- **Description of the task**:
Look through the material below and copy exactly the lines from the line with "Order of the" to the line with "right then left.", those two lines included.

- **Given data**:

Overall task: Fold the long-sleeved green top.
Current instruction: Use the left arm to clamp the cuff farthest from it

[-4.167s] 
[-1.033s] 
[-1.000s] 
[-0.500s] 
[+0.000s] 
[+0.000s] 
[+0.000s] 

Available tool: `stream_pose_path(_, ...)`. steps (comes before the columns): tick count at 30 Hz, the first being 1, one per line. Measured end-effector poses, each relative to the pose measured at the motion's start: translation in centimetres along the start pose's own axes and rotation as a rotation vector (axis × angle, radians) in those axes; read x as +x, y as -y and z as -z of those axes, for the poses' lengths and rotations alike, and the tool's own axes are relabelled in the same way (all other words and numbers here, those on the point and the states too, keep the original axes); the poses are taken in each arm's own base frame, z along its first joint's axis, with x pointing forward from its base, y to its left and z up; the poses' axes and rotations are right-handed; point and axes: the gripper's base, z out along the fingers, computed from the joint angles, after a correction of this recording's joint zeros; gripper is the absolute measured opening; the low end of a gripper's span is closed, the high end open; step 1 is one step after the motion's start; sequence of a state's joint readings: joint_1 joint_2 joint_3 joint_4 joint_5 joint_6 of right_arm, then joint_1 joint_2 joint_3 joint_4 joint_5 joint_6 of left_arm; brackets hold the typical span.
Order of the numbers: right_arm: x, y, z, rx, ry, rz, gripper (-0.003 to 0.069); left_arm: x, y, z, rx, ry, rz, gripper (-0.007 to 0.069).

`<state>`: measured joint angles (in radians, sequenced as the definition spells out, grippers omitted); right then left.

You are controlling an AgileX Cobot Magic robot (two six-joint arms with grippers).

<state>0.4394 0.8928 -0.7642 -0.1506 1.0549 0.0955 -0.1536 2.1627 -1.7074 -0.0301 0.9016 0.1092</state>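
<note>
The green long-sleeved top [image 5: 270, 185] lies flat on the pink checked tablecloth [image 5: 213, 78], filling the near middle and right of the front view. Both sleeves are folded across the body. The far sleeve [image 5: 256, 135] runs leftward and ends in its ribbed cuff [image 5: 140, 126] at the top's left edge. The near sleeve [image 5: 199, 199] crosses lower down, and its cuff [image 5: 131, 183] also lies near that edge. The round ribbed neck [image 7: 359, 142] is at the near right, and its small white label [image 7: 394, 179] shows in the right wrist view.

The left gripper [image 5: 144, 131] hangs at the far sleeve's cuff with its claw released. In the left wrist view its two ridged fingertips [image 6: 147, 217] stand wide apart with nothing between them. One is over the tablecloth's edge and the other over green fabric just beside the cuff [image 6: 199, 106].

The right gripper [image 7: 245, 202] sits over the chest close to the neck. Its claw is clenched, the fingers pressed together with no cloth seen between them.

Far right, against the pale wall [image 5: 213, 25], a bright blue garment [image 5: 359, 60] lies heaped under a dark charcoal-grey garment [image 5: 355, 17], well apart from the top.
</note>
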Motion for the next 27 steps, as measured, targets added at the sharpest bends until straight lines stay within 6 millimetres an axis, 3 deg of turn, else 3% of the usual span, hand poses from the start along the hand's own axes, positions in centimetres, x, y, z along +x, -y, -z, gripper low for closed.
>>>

- **The answer**:
Order of the numbers: right_arm: x, y, z, rx, ry, rz, gripper (-0.003 to 0.069); left_arm: x, y, z, rx, ry, rz, gripper (-0.007 to 0.069).

`<state>`: measured joint angles (in radians, sequenced as the definition spells out, grippers omitted); right then left.

That concludes the answer to this exercise.